■ REQUIRED WORK ■
After locating the line with "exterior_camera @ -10" below, output it and each following line exactly, stopping after the line with "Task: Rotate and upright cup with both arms". No pictures.

-- Opening Marker --

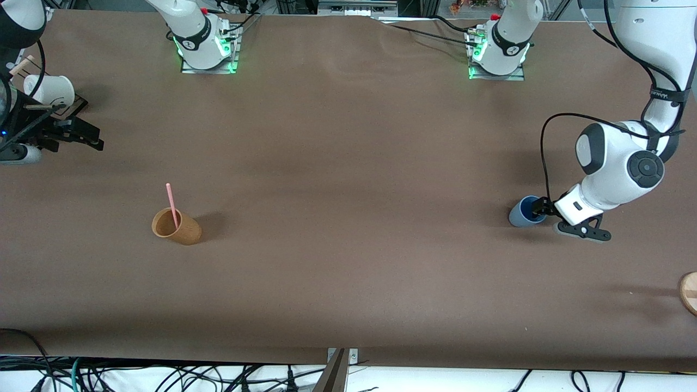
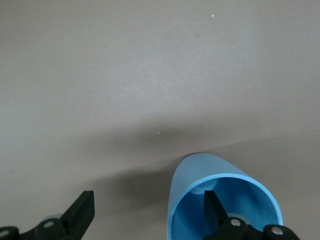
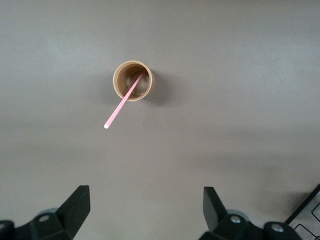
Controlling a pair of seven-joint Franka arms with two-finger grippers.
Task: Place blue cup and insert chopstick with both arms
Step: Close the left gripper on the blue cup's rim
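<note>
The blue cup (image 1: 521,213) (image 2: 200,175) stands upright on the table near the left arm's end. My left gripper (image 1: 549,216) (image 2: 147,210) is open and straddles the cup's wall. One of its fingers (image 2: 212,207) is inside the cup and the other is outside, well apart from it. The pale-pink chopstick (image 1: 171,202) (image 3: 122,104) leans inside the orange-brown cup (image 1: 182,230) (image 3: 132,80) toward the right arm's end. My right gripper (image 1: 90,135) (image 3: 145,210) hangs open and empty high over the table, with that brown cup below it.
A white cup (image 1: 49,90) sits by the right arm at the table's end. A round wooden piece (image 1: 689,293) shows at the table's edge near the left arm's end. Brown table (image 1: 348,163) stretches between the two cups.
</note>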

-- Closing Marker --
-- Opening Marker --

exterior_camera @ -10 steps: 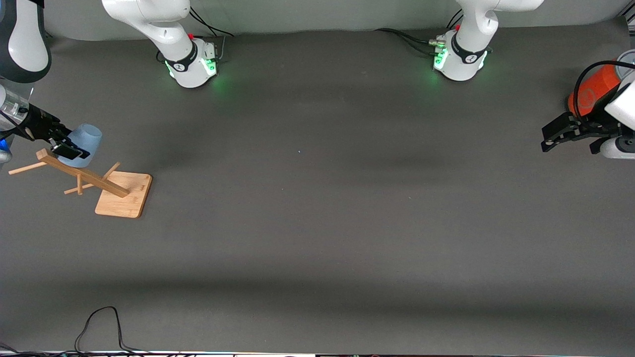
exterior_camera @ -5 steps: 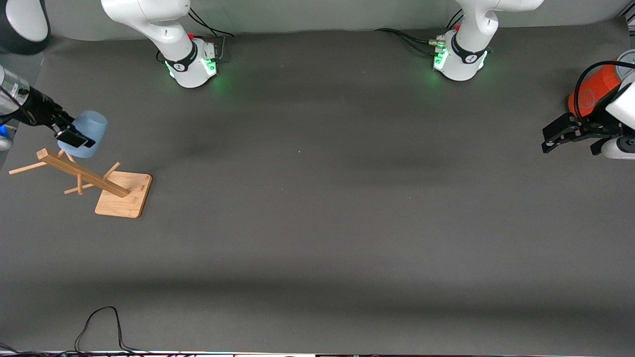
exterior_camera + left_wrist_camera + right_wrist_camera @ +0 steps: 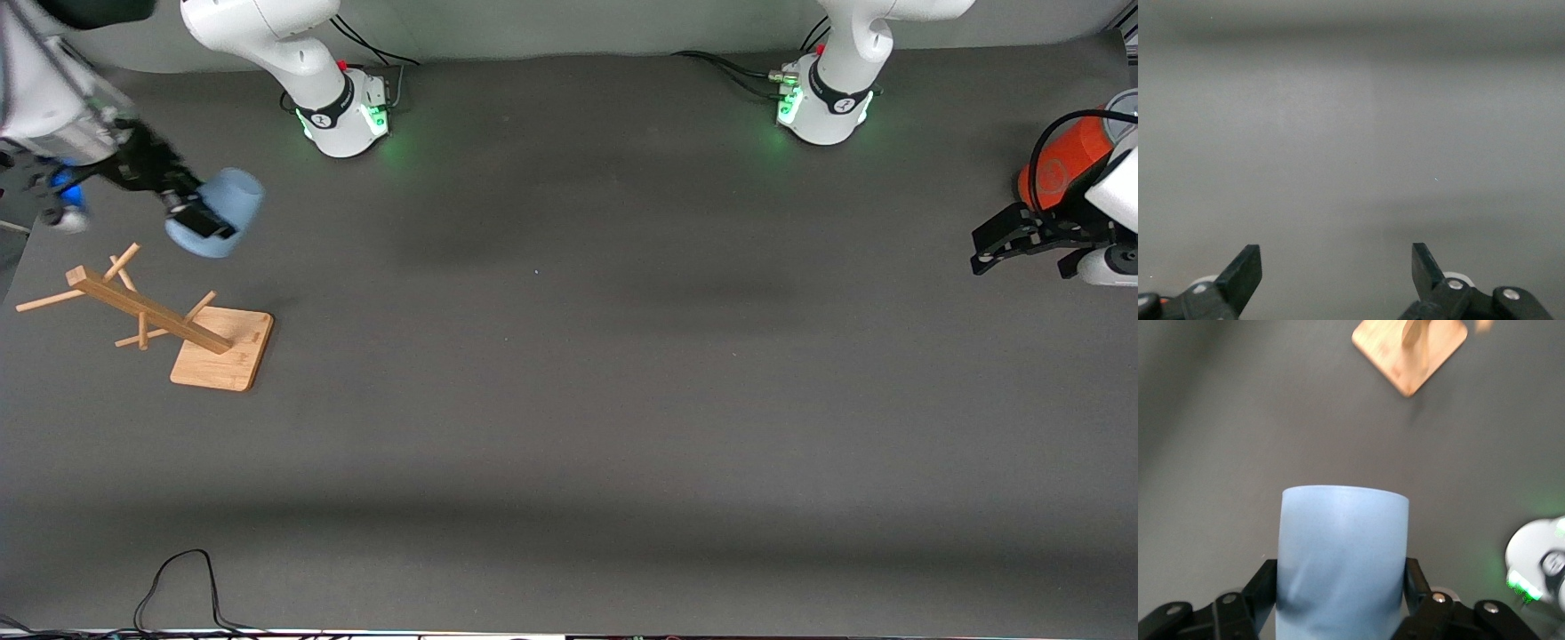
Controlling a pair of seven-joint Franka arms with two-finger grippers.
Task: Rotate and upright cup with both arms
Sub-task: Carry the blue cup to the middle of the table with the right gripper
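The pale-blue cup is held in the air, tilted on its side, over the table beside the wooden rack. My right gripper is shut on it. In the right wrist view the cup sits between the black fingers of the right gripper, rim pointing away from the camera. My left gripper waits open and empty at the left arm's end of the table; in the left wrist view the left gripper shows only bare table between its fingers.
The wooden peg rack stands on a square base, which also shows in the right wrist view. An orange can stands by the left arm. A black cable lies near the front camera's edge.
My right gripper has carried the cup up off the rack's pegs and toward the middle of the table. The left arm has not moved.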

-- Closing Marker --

■ RESPONSE BOX ■
exterior_camera @ -10 steps: 
exterior_camera @ -5 steps: 
exterior_camera + left_wrist_camera + right_wrist_camera @ +0 steps: 
Controlling a pair of seven-joint Franka arms with two-finger grippers.
Task: Rotate and upright cup with both arms

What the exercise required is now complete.